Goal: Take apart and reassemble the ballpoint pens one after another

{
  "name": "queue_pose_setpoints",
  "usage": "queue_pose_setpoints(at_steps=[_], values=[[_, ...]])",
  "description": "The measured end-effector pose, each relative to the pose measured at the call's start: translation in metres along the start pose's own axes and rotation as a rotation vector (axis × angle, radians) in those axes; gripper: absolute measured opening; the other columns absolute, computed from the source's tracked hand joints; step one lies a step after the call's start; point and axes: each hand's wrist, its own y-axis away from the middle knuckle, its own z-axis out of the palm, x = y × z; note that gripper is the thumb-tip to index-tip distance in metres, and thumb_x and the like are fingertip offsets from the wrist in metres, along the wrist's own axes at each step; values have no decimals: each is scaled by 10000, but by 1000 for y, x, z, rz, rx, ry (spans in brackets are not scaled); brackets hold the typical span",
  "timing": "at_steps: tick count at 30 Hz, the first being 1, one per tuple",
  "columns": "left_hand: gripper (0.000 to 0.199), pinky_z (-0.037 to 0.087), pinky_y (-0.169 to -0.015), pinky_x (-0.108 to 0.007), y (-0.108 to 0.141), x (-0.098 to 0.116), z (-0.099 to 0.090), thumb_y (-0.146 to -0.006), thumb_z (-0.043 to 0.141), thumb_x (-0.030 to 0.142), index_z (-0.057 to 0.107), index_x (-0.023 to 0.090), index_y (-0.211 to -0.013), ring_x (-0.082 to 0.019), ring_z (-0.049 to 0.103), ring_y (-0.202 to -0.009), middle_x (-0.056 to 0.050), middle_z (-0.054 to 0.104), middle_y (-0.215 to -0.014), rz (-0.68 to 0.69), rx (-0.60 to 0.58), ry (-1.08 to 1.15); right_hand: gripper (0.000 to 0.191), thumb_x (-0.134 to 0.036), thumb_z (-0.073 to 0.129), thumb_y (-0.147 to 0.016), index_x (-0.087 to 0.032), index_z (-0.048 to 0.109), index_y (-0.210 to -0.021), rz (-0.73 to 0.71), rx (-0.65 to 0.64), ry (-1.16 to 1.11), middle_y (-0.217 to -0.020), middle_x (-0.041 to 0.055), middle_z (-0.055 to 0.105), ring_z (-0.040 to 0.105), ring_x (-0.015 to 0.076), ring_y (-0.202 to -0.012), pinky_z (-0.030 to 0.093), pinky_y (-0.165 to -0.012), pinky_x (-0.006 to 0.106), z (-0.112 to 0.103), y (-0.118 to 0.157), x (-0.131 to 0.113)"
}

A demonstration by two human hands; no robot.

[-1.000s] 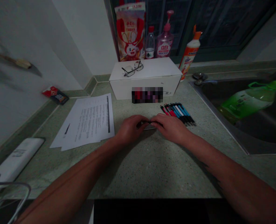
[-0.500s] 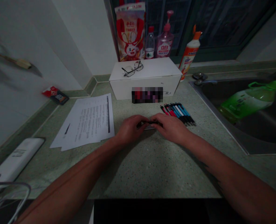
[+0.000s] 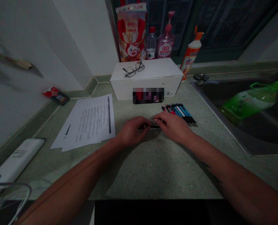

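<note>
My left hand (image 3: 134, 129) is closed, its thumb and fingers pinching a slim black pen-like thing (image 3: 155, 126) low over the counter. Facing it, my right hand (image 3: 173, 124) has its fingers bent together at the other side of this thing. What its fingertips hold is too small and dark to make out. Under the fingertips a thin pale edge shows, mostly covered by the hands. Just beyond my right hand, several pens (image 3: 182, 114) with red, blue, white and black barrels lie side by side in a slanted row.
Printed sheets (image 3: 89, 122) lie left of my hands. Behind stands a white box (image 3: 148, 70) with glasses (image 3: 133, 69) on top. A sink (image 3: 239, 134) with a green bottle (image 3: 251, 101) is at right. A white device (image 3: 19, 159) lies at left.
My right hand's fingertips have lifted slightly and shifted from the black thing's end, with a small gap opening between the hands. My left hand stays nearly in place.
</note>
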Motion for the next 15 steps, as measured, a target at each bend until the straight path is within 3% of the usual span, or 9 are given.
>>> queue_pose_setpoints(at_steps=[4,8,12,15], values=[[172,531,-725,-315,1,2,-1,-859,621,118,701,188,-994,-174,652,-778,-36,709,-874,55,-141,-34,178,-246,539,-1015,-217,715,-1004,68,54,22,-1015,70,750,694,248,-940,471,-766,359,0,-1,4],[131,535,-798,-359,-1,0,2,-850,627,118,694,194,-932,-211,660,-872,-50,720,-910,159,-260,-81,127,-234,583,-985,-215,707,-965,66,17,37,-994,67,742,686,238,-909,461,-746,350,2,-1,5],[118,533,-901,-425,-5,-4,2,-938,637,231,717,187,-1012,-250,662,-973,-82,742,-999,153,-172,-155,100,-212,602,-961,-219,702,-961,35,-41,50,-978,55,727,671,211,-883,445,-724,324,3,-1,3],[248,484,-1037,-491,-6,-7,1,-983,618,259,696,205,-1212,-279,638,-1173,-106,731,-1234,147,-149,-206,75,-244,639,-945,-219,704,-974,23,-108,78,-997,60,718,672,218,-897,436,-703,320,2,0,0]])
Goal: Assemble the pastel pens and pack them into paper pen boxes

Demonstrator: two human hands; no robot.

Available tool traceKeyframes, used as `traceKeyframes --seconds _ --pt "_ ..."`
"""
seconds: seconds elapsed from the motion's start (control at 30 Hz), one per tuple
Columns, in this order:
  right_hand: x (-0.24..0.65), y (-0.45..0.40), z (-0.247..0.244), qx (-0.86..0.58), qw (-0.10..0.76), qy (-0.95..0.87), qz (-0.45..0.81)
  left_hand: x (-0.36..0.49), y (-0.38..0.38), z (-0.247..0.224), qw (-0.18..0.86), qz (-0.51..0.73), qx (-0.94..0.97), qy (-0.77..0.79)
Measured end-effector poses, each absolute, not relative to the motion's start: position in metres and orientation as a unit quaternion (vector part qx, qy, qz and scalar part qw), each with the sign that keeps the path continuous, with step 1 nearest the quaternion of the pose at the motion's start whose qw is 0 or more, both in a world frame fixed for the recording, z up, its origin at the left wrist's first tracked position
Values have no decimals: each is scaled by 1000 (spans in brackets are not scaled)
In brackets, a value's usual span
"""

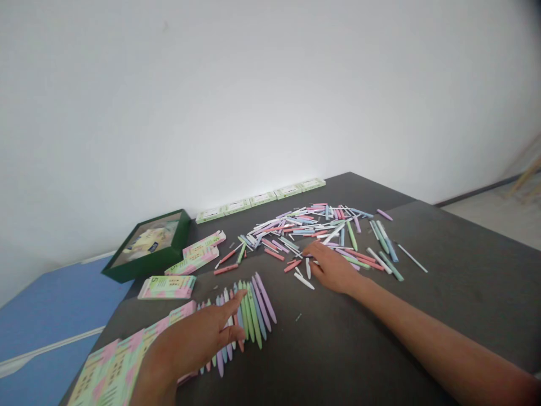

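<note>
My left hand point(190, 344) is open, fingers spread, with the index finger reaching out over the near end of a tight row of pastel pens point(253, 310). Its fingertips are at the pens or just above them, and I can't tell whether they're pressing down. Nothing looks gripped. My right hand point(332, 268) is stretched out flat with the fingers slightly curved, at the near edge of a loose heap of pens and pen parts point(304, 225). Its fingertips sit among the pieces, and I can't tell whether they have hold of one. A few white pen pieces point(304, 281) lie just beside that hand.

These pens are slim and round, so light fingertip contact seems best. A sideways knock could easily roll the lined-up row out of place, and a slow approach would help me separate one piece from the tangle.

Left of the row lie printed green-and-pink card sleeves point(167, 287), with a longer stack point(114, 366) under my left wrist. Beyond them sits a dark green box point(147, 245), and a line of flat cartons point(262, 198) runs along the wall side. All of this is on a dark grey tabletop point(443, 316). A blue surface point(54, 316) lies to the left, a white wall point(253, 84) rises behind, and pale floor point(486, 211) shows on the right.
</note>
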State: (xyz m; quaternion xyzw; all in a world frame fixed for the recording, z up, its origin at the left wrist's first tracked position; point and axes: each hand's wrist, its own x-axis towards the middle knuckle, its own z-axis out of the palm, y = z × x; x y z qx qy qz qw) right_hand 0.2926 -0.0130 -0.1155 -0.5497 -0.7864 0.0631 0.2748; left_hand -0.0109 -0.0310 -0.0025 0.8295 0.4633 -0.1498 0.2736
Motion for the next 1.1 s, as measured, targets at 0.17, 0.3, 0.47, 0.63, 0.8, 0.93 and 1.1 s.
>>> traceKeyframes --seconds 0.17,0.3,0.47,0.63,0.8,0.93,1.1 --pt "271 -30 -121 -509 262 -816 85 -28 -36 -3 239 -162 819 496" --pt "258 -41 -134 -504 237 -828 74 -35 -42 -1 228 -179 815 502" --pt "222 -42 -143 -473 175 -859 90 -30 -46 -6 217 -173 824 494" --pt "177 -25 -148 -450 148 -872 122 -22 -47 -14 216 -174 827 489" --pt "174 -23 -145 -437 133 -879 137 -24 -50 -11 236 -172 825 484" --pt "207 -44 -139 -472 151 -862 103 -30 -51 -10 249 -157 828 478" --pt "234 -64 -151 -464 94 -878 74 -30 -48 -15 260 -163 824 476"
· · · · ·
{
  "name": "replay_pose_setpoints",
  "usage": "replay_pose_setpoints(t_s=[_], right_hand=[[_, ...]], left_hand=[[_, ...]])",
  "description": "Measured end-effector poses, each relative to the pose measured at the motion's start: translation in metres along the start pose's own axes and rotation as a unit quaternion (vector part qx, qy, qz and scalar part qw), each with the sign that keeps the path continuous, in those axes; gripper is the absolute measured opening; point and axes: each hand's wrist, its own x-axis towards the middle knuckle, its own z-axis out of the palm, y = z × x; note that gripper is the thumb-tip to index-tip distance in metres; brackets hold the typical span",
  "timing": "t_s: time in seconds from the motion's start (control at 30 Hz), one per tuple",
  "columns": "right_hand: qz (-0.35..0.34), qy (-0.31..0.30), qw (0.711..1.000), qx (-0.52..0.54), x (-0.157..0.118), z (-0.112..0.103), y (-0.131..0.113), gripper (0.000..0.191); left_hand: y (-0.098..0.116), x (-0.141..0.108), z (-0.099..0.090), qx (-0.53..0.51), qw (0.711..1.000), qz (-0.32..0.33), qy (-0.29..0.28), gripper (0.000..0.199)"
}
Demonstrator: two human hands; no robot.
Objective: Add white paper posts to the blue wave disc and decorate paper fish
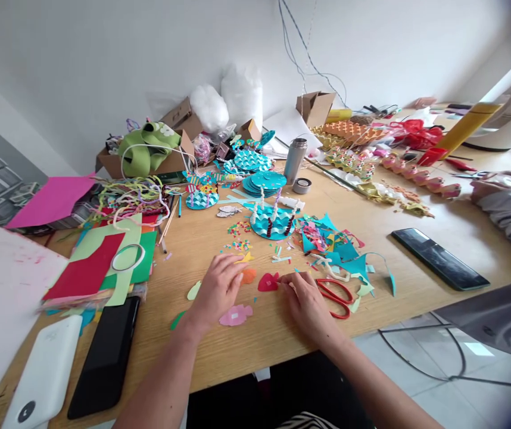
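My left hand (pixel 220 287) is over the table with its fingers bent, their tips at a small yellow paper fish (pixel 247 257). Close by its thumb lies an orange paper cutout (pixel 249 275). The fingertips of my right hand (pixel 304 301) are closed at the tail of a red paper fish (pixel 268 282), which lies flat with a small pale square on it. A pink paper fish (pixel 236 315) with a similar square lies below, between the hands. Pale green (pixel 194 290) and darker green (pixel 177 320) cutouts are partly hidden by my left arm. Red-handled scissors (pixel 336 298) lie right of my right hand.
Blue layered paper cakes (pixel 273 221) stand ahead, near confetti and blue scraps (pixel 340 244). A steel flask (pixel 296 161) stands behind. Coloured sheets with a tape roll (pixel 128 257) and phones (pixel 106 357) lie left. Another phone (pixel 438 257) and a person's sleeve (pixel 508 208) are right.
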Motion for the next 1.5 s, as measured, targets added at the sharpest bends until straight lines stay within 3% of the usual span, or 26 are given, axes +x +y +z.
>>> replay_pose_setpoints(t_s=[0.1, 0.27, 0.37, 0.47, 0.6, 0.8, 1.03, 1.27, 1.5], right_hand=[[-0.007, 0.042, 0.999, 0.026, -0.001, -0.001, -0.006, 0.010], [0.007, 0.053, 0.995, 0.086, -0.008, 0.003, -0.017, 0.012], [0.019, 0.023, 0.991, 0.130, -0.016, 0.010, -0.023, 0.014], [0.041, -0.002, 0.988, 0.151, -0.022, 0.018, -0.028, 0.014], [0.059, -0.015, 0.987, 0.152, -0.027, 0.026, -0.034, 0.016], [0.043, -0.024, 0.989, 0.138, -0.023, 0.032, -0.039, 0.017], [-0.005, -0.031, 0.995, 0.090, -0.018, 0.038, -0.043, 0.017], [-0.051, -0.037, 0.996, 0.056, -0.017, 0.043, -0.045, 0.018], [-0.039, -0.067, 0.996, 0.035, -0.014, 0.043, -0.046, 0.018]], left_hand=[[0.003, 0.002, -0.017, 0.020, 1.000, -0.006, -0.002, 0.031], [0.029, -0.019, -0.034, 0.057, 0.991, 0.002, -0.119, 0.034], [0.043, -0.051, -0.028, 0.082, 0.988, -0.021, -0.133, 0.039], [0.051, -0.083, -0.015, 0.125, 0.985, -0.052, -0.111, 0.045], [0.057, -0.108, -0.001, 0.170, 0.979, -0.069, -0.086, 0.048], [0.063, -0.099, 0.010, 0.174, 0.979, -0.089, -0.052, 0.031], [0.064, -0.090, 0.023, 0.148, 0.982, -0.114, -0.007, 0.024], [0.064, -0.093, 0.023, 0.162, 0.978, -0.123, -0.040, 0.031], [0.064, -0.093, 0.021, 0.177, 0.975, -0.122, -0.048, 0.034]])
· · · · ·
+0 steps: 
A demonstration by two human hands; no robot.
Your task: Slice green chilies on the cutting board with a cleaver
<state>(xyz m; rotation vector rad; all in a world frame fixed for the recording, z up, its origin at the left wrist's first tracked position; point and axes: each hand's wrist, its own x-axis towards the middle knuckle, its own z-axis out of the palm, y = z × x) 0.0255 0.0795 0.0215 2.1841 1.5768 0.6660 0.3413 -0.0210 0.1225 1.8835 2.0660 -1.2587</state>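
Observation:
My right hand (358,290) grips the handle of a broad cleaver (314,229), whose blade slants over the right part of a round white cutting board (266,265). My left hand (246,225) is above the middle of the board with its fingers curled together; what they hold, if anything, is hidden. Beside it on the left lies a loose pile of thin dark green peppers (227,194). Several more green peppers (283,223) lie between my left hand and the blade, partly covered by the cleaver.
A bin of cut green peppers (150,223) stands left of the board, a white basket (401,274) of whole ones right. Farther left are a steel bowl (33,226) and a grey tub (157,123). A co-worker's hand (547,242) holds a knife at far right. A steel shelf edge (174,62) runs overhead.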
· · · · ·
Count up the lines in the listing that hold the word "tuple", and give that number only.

Task answer:
3